Pack the courtroom Friday, April 27, 9 a.m., Department 27 or 29 at 850 Bryant, San Francisco
by Earl Black
We should call for everyone to “Occupy Fly’s hearing.” This young Black man is alive now. We should help him now before it is too late.
We should not just sit by doing business as usual while his freedom is about to end. We have an opportunity here to make a difference. We must mourn and seek justice for our dead, but we should just as strongly fight for the freedom of our living.
We need to own that courtroom. Occupy Oakland can do it: “Occupy Fly’s hearing.” Hundreds of people will make a difference.
This case is about Fly taking a stand. He is not a “defendant”; Fly is putting the SFPD on trial. The right to videotape police is on trial here. This case has immense educational value for all of us.
We need to own that courtroom. Fly is putting the SFPD on trial. The right to videotape police is on trial here.
“Occupy Fly’s hearing” and everybody video the police, not in the courtroom but in the hallways and outside. Occupy Oakland is organized. We can do this. “Occupy Fly’s hearing.” Bring your phones, cameras and camcorders and use them. Post this everywhere!
Standing up for righteousness: Interview with Claude Carpenter
Earl Black: Claude Carpenter talks about a life of “standing up for righteousness” and what that means for him, his wife and his son, Fly Benzo (DeBray Carpenter). As happened to his father before him, Fly Benzo faces jail time for standing up for rightousness against the police, against state repression and against housing and employment discrimination in his community of Bayview Hunters Point, San Francisco.
Claude Carpenter (video transcript): I’m Fly Benzo’s father. I’m also a political activist like my son. I’m very proud of the fact that my son chooses to stand up for what is right and yet there’s consequence that go along with that.
Whenever you are willing to stand up and tell the truth, you’re going to find a whole lot of opposition because some people just don’t want to be exposed for where they’re coming from, [especially] when you choose to stand up for righteousness like Fly Benzo is doing.
Myself, his mom, the types of examples we set as being business people but yet we come from the ghetto; we come from the projects. We just had a chance to upgrade our economic standards by standing up for our rights and not just accepting things for the way they are.
And now that my son is standing up, he’s being victimized. It’s just, you know, our young people. [Society] doesn’t give very much credit to the African American younger generation, so it takes people like Fly Benzo that’s going to stand up and speak out about injustices.
And what enables him to do this is his intelligence. He’s a very intelligent young man. I’d say he’s a chip off the old block. His mom is a very intelligent African American woman; his father is a very intelligent African American man. And DeBray is a chip off the old block.
I never thought that he would turn out to be a political activist, but I am so proud that my son chooses to stand up – and I stand up alongside him. Every opportunity he gets he stands up for me and his mom, and that is one of the most beautiful things that you can experience as a father: your son standing up for our people you know, where you can just step back.

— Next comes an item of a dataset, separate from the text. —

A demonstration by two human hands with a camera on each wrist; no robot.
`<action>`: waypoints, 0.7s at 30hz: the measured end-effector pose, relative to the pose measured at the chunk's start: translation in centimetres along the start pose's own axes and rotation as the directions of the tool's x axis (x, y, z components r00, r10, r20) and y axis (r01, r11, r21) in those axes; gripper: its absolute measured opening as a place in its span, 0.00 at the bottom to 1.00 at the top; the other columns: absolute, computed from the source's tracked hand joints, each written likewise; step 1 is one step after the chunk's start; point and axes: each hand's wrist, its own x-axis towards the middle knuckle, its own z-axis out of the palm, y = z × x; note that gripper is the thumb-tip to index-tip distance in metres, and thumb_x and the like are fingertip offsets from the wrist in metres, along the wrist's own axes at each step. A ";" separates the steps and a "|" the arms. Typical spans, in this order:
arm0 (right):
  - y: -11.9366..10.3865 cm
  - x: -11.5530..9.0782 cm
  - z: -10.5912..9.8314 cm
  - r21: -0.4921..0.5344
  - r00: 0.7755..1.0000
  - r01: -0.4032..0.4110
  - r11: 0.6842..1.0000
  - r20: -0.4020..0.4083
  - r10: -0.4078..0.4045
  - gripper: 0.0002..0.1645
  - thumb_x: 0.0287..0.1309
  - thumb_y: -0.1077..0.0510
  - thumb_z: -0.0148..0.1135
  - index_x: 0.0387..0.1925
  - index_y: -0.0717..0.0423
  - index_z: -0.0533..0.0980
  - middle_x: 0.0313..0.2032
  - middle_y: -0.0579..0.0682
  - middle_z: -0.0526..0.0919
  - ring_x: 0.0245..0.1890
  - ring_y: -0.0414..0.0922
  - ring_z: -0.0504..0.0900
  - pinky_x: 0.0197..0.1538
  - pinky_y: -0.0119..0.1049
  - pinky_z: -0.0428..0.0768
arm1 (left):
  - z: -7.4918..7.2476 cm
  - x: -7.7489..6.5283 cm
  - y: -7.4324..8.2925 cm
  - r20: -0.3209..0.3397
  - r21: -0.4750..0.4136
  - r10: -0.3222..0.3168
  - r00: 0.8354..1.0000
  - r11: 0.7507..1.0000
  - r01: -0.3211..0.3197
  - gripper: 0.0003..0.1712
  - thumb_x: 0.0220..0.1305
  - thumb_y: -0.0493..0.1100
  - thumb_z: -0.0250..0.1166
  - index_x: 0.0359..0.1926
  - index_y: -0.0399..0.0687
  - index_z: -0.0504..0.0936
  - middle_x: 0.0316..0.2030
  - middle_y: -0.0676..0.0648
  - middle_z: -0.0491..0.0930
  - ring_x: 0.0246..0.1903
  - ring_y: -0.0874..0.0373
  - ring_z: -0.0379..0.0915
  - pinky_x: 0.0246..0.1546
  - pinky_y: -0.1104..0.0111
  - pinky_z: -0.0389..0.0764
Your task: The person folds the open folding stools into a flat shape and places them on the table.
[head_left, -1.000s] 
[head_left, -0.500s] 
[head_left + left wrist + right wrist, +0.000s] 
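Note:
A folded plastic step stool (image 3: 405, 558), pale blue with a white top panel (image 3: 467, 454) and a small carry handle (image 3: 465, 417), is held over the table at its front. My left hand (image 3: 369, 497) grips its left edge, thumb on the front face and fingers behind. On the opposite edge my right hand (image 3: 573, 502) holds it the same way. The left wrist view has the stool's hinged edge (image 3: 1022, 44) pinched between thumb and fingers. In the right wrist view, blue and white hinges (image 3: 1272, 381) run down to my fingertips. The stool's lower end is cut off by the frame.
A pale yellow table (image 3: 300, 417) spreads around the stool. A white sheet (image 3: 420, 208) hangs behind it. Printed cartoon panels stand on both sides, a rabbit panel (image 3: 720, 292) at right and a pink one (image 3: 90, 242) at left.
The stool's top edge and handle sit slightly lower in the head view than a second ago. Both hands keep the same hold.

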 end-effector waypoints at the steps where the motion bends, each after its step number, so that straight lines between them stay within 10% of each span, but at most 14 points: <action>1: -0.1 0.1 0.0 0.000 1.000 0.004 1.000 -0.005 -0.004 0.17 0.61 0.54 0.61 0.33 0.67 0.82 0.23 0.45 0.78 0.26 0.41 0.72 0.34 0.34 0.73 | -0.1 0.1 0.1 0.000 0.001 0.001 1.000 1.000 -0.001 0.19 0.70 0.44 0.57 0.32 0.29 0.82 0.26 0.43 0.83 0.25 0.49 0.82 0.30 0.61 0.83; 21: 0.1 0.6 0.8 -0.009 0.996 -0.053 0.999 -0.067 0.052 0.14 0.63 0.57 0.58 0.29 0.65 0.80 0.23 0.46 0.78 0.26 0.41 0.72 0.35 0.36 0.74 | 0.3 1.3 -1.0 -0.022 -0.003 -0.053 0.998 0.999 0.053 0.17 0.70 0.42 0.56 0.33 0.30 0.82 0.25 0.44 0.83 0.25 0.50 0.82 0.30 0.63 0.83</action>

You know, when he stands up, I step back and I let him do the talking because we have to prepare our young people to assume the torch, to be able to take over and continue to stand up for what they believe. And this is what my son does; this is what Fly Benzo does.
I experienced it myself. I experienced being taken to a jury trial just for standing up for righteousness, so I know what it’s like for my son.
It’s very difficult for me as a father to see him subjected to what this society is taking him through, but I do believe as long as we stand up with him to where he knows and this society knows he’s not standing alone.
We have to come out in force. We have to be at his sentencing hearing Friday. We have to stand up with him to let him know that he is not standing alone.
There’s people who believe in what he’s standing for that’s willing to stand up with him, so what we have to do, we have to come out in force. We have to be at his sentencing hearing when he comes back for sentencing [on Friday, April 27, 9 a.m., at 850 Bryant in Department 27 or 29], and we have to come out in numbers to let them know you just can’t make an example out of Fly because he’s standing up for what he believes.
And if we believe in Fly, we have to stand up by his side to where he’s not alone. It’s difficult to see your son when you know how decent a person he is being subjected as a political prisoner, because that’s what he is, someone that’s willing to stand up for what he believes.
They haven’t discouraged Fly, but we have to stand up with him to let him know that he is not standing alone.
Bay Area writer, photographer, videographer and activist Earl Black can be reached at ephilipblack@netscape.net. Transcription by Adrian McKinney.
On Oct. 18, 2011, police who have been stalking Fly Benzo ever since he began protesting the SFPD murder of Kenneth Harding on July 16, 2011, viciously beat him when he video-recorded them in response to their video-recording of him. On Feb. 22, 2012, Fly was convicted of three misdemeanors for assaulting the police. He faces up to three years in jail at his sentencing Friday, April 27, 9 a.m., in Department 27 or 29, 850 Bryant, San Francisco. Pack the courtroom!